Barry Ritz PhD, chief scientific officer of Atrium Innovations, noted the study was the culmination of a multi-year research effort on the extract, which the company has commercialized as Neurophenol.  The research project has been done in conjunction with the Laval University in Quebec and the University of Bordeaux in France. Ritz said it was not unexpected that the researchers would need to stratify the data to drill down to the precise effects the extract was having.

“One that’s important was to focus on health elderly subjects. It was the poorer performing subjects that had the most room for improvement and showed the most improvement,” ​Ritz told NutraIngredients-USA. 

Years of data back ‘mental age’ claim

Ritz said using longstanding measures like the CANTAB PAL test  that is backed by years’ worth of data means the results can with good validity be ranked against how certain age groups typically perform. That allows Atrium to make the ‘mental age’ comparison claim, he said.

“Subjects who were performing like 83 year olds at the beginning, they were performing like 69 year olds at the end,” ​he said.
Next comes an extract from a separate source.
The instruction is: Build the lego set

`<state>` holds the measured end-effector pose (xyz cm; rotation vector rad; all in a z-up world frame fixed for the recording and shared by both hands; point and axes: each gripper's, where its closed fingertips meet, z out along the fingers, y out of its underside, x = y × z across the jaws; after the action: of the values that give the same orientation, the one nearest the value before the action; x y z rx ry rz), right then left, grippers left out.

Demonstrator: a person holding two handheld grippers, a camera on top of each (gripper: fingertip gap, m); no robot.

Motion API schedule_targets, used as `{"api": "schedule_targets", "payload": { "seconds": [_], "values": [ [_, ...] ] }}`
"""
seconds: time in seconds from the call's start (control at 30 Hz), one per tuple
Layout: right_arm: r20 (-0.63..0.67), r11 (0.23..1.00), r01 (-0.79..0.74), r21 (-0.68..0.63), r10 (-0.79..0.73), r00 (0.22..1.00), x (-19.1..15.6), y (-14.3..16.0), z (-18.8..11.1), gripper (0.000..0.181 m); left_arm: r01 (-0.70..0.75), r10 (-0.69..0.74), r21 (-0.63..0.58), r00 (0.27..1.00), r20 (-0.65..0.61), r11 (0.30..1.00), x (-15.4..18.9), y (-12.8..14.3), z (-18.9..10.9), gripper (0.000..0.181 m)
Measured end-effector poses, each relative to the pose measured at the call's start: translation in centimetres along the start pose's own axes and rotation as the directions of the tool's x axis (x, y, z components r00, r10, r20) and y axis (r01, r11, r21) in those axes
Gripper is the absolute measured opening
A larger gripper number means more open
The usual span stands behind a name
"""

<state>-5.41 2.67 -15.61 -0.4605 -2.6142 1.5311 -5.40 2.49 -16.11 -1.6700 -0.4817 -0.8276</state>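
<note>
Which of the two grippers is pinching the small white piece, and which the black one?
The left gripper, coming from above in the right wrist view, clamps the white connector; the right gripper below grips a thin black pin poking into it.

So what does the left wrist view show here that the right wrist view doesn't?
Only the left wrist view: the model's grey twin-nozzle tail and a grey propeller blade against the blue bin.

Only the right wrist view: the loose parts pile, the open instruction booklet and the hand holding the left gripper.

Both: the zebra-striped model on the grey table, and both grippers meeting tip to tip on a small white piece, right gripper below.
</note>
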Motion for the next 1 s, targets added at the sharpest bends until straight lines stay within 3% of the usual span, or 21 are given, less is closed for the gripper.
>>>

Ritz noted that the ‘decliners,’ those that showed the most improvement, also seemed to be the lustiest metabolizers of polyphenols, judged by how much metabolites were measured in their urine. That might point to the differences between individual subjects.

“There is a lot of runway for future research on this extract. We don’t know a lot about polyphenol metabolism, and this observation might show the personalized nutrition aspect.  Some people might just need more polyphenols,” ​he said.

In addition to the support from Atrium, the research was supported by public funds from the French government, the European Union and the province and city of Quebec.

Source:The Journals of Gerontology; Biological and Medical Sciences
2018 Jul 19. doi: 10.1093/gerona/gly166. [Epub ahead of print]
“Polyphenols from grape and blueberry improve episodic memory in healthy elderly with lower level of memory performance: a bicentric double-blind, randomized, placebo-controlled clinical study.”
Authors: Bensalem J, Dudonné S, Etchamendy N, et al.